Karena mempunyai aliran yang begitu (gayane aliran. Hehe) maka saya bisa berhubungan –konconan—dengan Bang Jun. Sekali pun dia di dalam pemikirannya bertaut-taut tentang kesosialan modern, tentang pembacaan postmodern, tentang kesejarahan nusantara, tentang keperpolitikan, tentang karl Mark, dan tentang apa-pun, namun secara fakta, Bang jun itu kurang pandai berbicara.

Kurang pandai mengungkapkan suatu ‘teori’ menjadi fakta. Kurang pandai mengungkapkan kepada teman-teman yang dekat untuk menjadi ‘sesuatu’ yang dipikirkannya. Secara fakta, Bang Jun itu terkesan pendiam, dan tidak terkesan seperti orang yang suka membaca ‘sesuatu yang sosial dan pendidikan’. Gayane itu tidak sepersis intelektual. Gayane itu malah biasa-biasa saja. Nek ngaranku, gayane sik santri sing kerjanane mben dino sarungan karo slengean. Hal itu bisa jadi karena dia menyukai perihal dunia-seni (dilalah mbarang secara fakta yang ada, lingkungan yang ada, semodel kesenian itu yang muncul. Ada orang seperti sah ru khan dan saya juga termasuknya, maka mau tidak mau mesti mendongolkan sekali lagi keseniannya) sejak dulu. Namun dunia-seninya dulu ialah seni-tulis bukan seni-fakta.

Sebab secara fakta dia ‘terasingkan’ atau tersingkirkanlah. Dia dulu menyukai menulis. Menulis adalah mengalih fakta menuju fakta yang lainnya. Menulis itu mengenang kenangan sekaligus membuat dunia-fakta imajener. Dia pernah menulis tentang Badut. Badut, sekurang-kurangnya adalah dirinya yang lain yang direkontruksi ulang menjadi teks. Badut itu identik dengan sesuatu yang layak untuk ditertawakan, untuk menjadi penggembira atau hiburan buat fakta realistis. Di dalam kebadutannya ada sesuatu dirinya yang asli. Sesuatu dirinya karena memang ‘harus’ menjadi badut. Menjadi badut bukanlah pilihan, namun sebuah tuntutan kefaktaan.

Apakah saya membaca cerita tentang Badutnya Bang Jun? Tidak. Saya tidak level membaca teks-teks begituan.

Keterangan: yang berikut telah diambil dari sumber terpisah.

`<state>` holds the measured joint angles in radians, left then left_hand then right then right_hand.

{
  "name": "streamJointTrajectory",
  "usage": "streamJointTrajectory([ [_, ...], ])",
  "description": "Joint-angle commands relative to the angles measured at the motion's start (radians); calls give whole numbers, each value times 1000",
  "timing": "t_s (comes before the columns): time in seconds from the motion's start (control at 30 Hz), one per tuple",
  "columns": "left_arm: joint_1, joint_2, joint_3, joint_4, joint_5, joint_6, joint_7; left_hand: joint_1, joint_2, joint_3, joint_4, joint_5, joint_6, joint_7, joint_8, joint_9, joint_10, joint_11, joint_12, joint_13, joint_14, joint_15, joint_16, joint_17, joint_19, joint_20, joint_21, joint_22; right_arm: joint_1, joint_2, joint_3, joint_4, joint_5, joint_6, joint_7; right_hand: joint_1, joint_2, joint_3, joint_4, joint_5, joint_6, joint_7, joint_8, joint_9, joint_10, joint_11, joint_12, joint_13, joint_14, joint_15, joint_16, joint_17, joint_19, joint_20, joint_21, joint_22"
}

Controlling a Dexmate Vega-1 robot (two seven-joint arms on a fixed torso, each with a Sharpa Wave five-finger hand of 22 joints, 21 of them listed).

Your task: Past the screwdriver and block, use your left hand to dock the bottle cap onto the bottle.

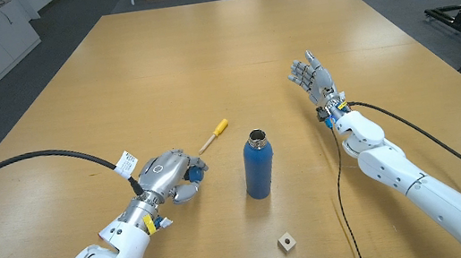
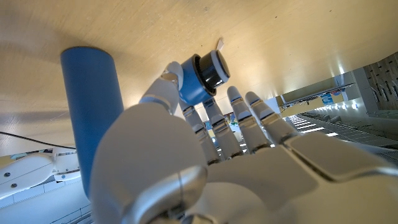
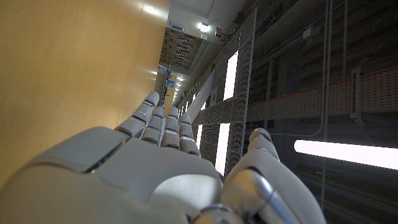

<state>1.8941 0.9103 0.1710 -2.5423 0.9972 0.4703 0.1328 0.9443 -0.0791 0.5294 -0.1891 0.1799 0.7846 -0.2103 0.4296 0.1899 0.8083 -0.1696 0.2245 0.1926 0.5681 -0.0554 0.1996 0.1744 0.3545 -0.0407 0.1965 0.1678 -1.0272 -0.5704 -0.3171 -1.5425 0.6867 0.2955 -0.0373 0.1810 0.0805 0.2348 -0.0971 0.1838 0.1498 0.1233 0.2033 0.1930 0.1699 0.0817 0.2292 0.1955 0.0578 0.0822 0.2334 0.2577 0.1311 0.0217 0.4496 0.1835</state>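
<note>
1. Left hand [image 1: 169, 175] pinches the bottle cap [image 2: 202, 78] beside the bottle [image 1: 257, 165], mid-desk.
2. Cap looks light, rigid, smooth; grip its sides.
3. Right hand [image 1: 312, 75] is spread and holds nothing.

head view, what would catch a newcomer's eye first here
The blue bottle stands upright and uncapped near the table's middle. Just to its left, the left hand holds the blue bottle cap in its fingers. The right hand waits open on the far right, holding nothing.
</note>
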Motion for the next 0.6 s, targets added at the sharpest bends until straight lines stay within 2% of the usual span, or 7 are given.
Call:
streamJointTrajectory([
  [0.03, 21, -23, -35, -29, 2, -14, 45, 5, 23, 29, 19, 7, 11, 1, 5, 1, 79, -46, 6, 7, 11, -169, -2, 5, 6, -73, -2, 2, -9, -4, 8, -7, 3, 6, -2, -2, 8, -1, -6, -4, 5, -2, -1, 3, 5, 1, 0, 2, 6, 3, -2, 4, 5, 3, -4, 4],
  [0.4, 21, -67, -60, -34, -38, -53, 77, 7, 24, 33, 18, 7, 15, 0, 4, 1, 86, -46, 5, 7, 17, -169, -3, 5, 10, -76, -2, 2, -12, -3, 10, -6, 6, 9, -1, -1, 8, -2, -6, -4, 6, -2, -1, 3, 5, 1, 0, 2, 7, 2, -2, 4, 6, 2, -6, 4],
  [0.6, 19, -93, -78, -25, -93, -108, 118, 8, 25, 35, 18, 8, 20, 1, 4, 1, 89, -46, 4, 7, 21, -169, -3, 5, 11, -77, -2, 2, -11, -2, 8, -4, 3, 11, 1, -1, 8, -2, -6, -4, 6, -1, -1, 3, 6, 3, 0, 2, 8, 3, -2, 4, 6, 2, -8, 4],
])
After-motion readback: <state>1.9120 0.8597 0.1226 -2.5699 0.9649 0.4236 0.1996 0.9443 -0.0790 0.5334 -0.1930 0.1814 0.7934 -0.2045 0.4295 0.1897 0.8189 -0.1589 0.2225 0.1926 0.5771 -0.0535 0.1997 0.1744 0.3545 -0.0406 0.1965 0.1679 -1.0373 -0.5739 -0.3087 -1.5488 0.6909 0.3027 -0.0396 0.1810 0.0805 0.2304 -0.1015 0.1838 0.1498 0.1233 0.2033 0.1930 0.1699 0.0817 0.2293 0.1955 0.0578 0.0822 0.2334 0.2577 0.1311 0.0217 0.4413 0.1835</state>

Hahaha saya itu level sesungguhnya membaca terma sufistik (syair-syair sufi, kutipan-kutipan) dan spiritual (spiritual bisa jadi filsafat cina, keputusan filsuf-filsuf cina, budhis, zen, hindu), itu dulu. Politik bagi pemikiranku, tidak penting. Sosial, tidak penting. Agama, tidak penting. Semua itu menjadi ala kadarnya untuk pembacaan. Ala kadarnya yang itu kesementaraan pembacaan. Itu dulu. Apalagi Badutnya Bang Jun, tidak penting. Tulisan-tulisan Bang Jun saja, bagiku tidak penting. Yang penting adalah tentang kebahagiaan Bang Jun, itulah yang penting. Tulisannya itu ialah ‘cuplikan’ dari kefaktaan dari Bang Jun. Kalau Bang Jun bahagia, saya akan turut bahagia, itulah saya. Haha gayane-gayane, itu dulu.

Namun semakin dia menulis, dia menjadi semakin fakta. Dia semakin banyak teman. Dia semakin banyak menjalin dengan yang lain. Dengan dasar, ‘ketidak-faktaannya’ itu. Seni-tulis itu perlahan-lahan menemui kefaktaan. Kefaktaannya dia ‘mulai’ terpakai dan ‘mandan’ di orangkan, pada suatu ketika dia melonjak bersama-sama. Antara fakta dan non-fakta (tulisan): tulisannya semakin mencuat di koran, kefaktaanya dia terpakai. Menjadi ketua. Haha menjadi BEM untuk Fakultas Agama Islam Unwahas, menjadi Lurah untuk pondok Pesantren Luhur Wahid Hasyim Semarang.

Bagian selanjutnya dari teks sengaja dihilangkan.